Sanayi kompleksinin merkez salonunda şu anda küçük bir parti devam ediyordu. İyileşen parti üyeleri toplanmıştı. Davet edilen bazı takımyıldızların sembolik bedenleri görülebiliyordu.
[Hmm, kurtuluşun şeytan kralı. Gönderdiğim hediyeyi aldınız mı?]
Persephone muzip bir gülümsemeyle yaklaştı. Sembolik bedeni bir kez daha Yoo Sangah’ın görünümünü aldı. Partililer onun sembolik bedenine şaşkınlıkla baktılar. Özellikle, Yoo Sangah’ın ifadesini görmek bir zevkti.
“… Artık jartiyer kemerlerini sevmiyorum.”
Persephone bir Çin elbisesi giydi ve gülerken yelpazesini salladı.

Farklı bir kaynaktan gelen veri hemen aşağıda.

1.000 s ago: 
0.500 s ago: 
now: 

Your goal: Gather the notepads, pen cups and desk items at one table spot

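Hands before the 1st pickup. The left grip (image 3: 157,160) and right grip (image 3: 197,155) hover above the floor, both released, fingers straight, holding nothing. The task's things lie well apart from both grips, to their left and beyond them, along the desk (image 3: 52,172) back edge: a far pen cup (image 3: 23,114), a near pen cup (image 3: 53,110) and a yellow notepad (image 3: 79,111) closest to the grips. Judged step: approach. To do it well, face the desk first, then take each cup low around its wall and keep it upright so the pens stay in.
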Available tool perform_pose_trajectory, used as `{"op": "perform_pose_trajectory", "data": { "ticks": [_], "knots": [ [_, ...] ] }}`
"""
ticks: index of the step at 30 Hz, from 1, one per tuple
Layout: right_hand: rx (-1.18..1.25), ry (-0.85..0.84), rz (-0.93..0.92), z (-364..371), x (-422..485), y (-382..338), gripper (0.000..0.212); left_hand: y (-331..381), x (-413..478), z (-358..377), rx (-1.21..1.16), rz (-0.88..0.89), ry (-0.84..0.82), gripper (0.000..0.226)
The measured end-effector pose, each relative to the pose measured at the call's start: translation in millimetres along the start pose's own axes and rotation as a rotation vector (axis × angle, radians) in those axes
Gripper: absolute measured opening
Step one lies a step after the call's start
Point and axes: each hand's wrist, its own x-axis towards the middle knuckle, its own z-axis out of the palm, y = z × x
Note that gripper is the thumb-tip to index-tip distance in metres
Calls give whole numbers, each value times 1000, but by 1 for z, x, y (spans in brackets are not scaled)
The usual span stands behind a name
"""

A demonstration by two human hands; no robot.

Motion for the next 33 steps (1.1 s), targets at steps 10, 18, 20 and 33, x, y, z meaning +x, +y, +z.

[Öyle mi? Oldukça iyi bir performanstı.]
Lee Hyunsung’un kulakları ‘performans’ kelimesine dikildi. Yanlış kelimeler çıkmadan önce hızlı bir şekilde konuştum. “Seçim oyunu konusunda size minnettarım.”
[Hmm, ben hiçbir şey yapmadım?]
“Gökyüzü Yürüyüşünün Efendisi’ni ikna ettiğini biliyorum.”
Şimdi Olimpos bölücü bir durumdaydı. Hermes’i ikna etmemiş olsaydı, yarışmada daha fazla Olimpos takımyıldızıyla savaşmak zorunda kalabilirdim.
[Bunu geleceğe yapılan bir yatırım olarak düşünün.]
Gülümseyen Persephone salonun ortasına yöneldi ve dans etmeye başladı. Hatta Yoo Sangah’ı ortağı olarak kenara çekti. İlk başta Yoo Sangah utandı ama sonra soğukkanlı bir ifade takındı. Jung Heewon ıslık çaldı. “Yoo Sangah-ssi harika!”
Dionysos, Cheok Jungyeong Brash Swamp Predator ile bir fincan soju paylaşırken köşedeki onuncu içkisini çoktan bitirmişti. Küçük bir partiydi ama katıldığım diğer partilerden daha rahattı.
[Bu çok değerli bir mola. Tebrikler, Kurtuluşun Şeytan Kralı.]
Arkama döndüm ve resmi takım elbiseli yaşlı bir adam gördüm. “Sen geldin, Seri Üretim Yapıcı.”
Aynı zamanda bu seçimde yardımcı olan takımyıldızlardan biriydi.
[Hikayeni iyi gördüm. Gurme Derneği büyük bir yaygara koparıyor.]
“Beni fazla övüyorsun.”
Masadan bir bardak aldım ve Seri Üretim Yapıcı ile bardakları çarpıştırdım. Kokuya göre oldukça güçlü bir alkoldü ve ağzıma döktüm. Bir an sessiz kaldık. Belki de Seri Üretim Yapıcı sorusunu seçiyordu. Asıl soru, onun ve diğer takımyıldızların neden bu partiye katıldıkları ve neden benim düzenlediğimdi.
Seri Üretim Yapıcı konuşmadan önce alkolü yudumladı. [Sonun niteliğini aldınız, bu yüzden filtreleme kapatılmalıdır.]
Atmosferde ince bir değişiklik hissedebiliyordum. Başımı salladım. “Doğru.”
Salon hala uğultu halindeydi ama takımyıldızların gözleri birer birer üzerimde toplandı. Persephone, Cheok Jungyeong, Dionysos… Herkes umursamıyormuş gibi yapıyordu ama bu hikayeyi dinliyorlardı.
Tüm takımyıldızların bakışları bana odaklandı ve Seri Üretim Yapıcı sordu, [Senin ■■ ne olduğunu sorabilir miyim?]